# Aim of the task
For the records below, print the lines from the line with "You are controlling" through the line with "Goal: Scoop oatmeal" exactly as written; include both end lines and exclude the rest.

# Extracted material
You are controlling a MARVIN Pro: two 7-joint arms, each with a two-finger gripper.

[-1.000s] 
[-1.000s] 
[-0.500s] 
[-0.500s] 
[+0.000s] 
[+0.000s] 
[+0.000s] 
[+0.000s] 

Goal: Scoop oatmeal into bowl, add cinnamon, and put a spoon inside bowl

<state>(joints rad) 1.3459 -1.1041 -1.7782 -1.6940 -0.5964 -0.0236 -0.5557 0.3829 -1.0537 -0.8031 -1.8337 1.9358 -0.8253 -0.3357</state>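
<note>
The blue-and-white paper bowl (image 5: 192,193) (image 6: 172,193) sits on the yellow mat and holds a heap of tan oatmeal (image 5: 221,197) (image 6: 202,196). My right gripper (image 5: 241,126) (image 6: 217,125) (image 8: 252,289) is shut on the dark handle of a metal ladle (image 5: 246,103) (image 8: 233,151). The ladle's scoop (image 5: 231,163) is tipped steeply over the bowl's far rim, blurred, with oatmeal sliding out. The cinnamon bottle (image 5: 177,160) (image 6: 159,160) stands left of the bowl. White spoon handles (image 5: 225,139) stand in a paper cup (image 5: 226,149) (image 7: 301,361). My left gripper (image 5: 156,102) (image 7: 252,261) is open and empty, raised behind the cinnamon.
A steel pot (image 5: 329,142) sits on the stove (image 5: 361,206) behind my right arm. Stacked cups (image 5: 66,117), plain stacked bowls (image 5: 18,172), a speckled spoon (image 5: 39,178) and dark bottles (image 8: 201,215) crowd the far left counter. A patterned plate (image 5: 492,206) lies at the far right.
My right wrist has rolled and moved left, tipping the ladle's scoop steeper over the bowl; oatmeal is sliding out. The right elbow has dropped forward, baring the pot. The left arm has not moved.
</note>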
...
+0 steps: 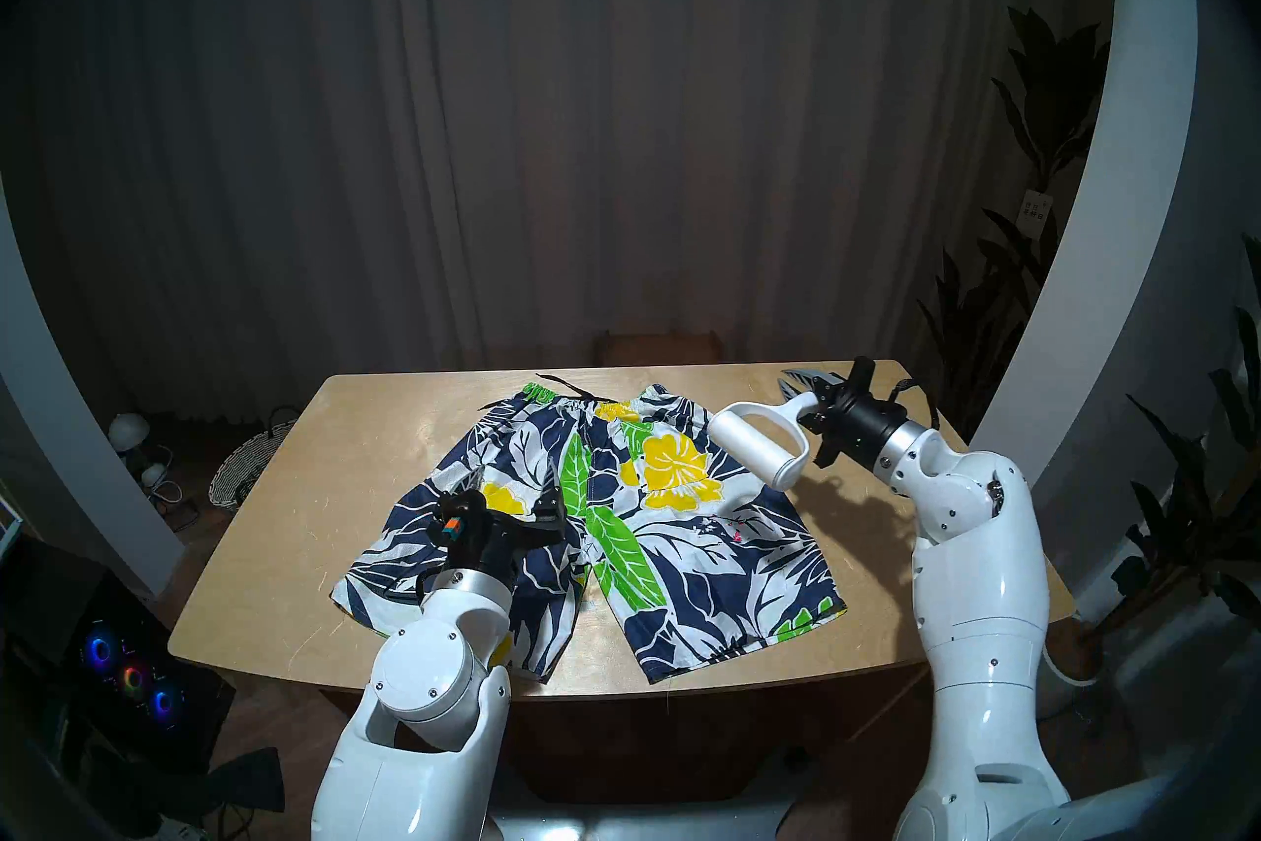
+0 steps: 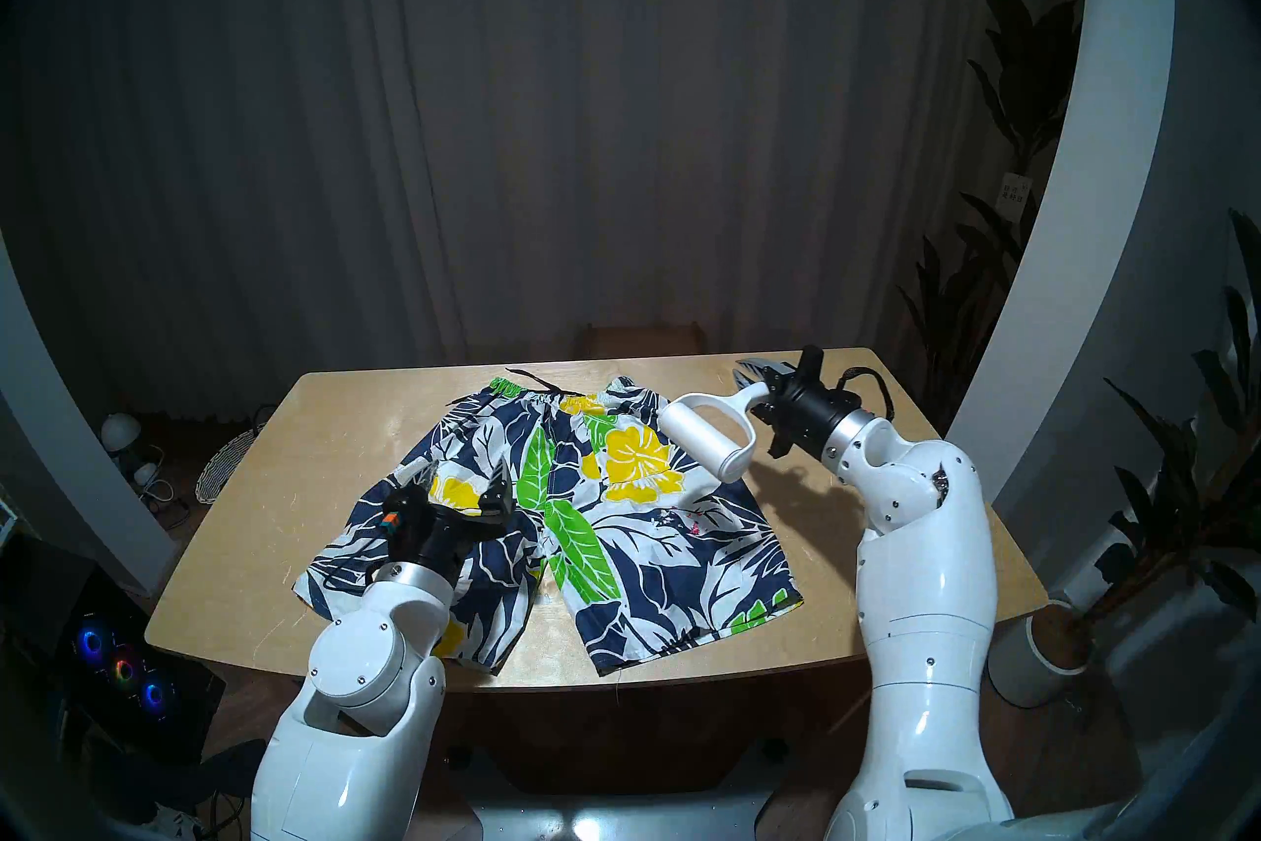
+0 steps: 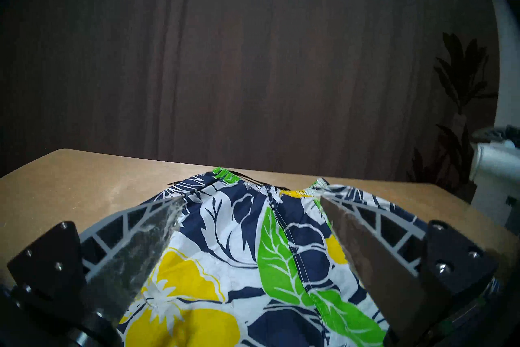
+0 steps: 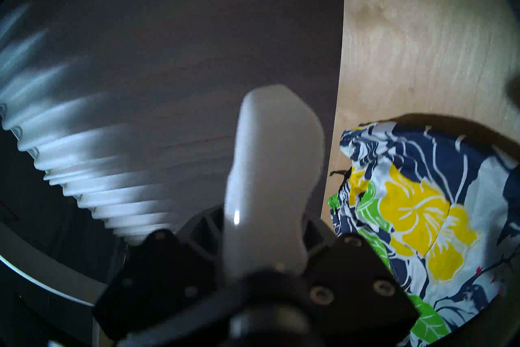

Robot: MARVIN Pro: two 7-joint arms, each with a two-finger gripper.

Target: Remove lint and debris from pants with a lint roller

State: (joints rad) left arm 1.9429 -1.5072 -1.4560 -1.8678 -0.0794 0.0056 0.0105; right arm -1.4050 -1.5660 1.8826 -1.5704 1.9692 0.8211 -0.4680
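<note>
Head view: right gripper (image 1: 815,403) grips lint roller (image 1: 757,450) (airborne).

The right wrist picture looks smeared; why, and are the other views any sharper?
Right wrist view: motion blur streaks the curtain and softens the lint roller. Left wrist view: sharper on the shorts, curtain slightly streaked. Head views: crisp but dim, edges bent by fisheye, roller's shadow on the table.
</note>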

# Answer to this exercise
You are controlling a MARVIN Pro: two 7-joint arms, each with a two-finger gripper.

[-1.000s] 
[-1.000s] 
[-0.500s] 
[-0.500s] 
[+0.000s] 
[+0.000s] 
[+0.000s] 
[+0.000s] 

Goal: Scoop oatmeal into bowl, add cinnamon, and put a spoon inside bowl

With that, the exercise is complete.